Monsieur Bocquet, les grandes entreprises ne demandent pas que le taux de l'impôt sur les sociétés soit aussi bas que possible, elles veulent une règle du jeu. Elles en ont plus qu'assez d'être entre le marteau et l'enclume des États. La concurrence fiscale n'est pas le fait des entreprises, mais des États ! Le projet de directive d'assiette commune consolidée pour l'impôt sur les sociétés (ACCIS), dans son principe, nous convenait ; or les États ne se sont pas mis d'accord. Nous ne sommes pas opposés au projet de l'OCDE, nous disons simplement : attention à la double taxation. Si tout le monde s'accorde sur un taux de 22 %, très bien : ce qui nous importe, c'est que les règles soient les mêmes pour tous.

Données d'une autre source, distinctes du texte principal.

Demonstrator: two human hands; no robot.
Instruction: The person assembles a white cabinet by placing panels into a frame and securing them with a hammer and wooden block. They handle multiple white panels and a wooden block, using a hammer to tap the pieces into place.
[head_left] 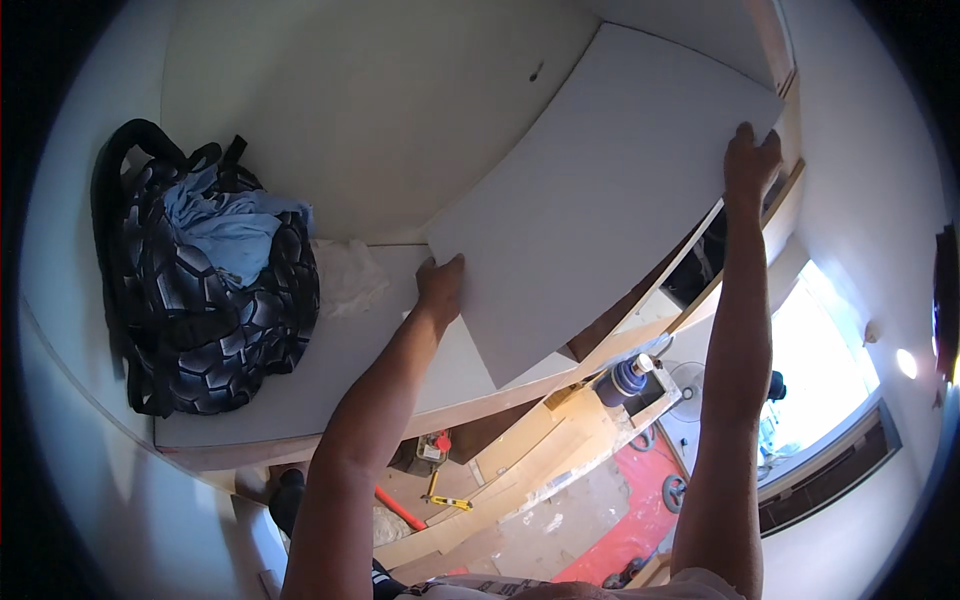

Il est dommage que le compte-rendu des assises de la fiscalité, qui se sont tenues il y a cinq ans, n'ait pas été rendu public. Une étude extrêmement bien faite - je rends hommage aux services de Bercy - y avait été présentée, qui montrait que les rendements respectifs de l'impôt sur les sociétés en France et en Allemagne était proches, en dépit des différences d'assiette. L'une des difficultés françaises réside dans le mode de financement des grands groupes. Contrairement aux États-Unis par exemple, il est essentiellement le fait des têtes de groupes ; ceux-ci portent donc l'ensemble de l'endettement. Cela rend le dispositif sensible à la déductibilité des intérêts. La France est attractive et il faut s'en réjouir, mais l'impôt sur les sociétés pèse sur la décision d'y localiser un siège social. Or nous avons intérêt à accueillir des sièges sociaux en France - même si nous aimerions aussi avoir des usines.
Nous avons réalisé un petit calcul visant à rapprocher l'impôt sur les sociétés de la consommation, pour mesurer l'attractivité des États, à partir de notre échantillon de membres. Toutes les grandes entreprises ne sont certes pas membres de l'AFEP, mais cela donne une première idée : elles réalisent moins de 25 % de leur chiffre d'affaires en France, quand les entreprises américaines réalisent 50 % de leur chiffre d'affaires sur le territoire américain. S'agissant des seules entreprises industrielles, ce chiffre tombe à moins de 10 % en France. D'après les documents publiés, Amazon réalise 68 % de son chiffre d'affaires aux États-Unis, 4 % en France, Google réalise 47 % de son chiffre d'affaires aux États-Unis, 2 % en France. Bref, nous sommes un grand pays de recherche, un grand pays pour les sièges sociaux, mais un petit pays de consommation. Ayant une population limitée au niveau mondial, et vieillissante, consommant donc moins que celle des pays dont la classe moyenne se développe, c'est à notre détriment que nous choisirions la consommation comme composante essentielle de l'assiette de la taxe.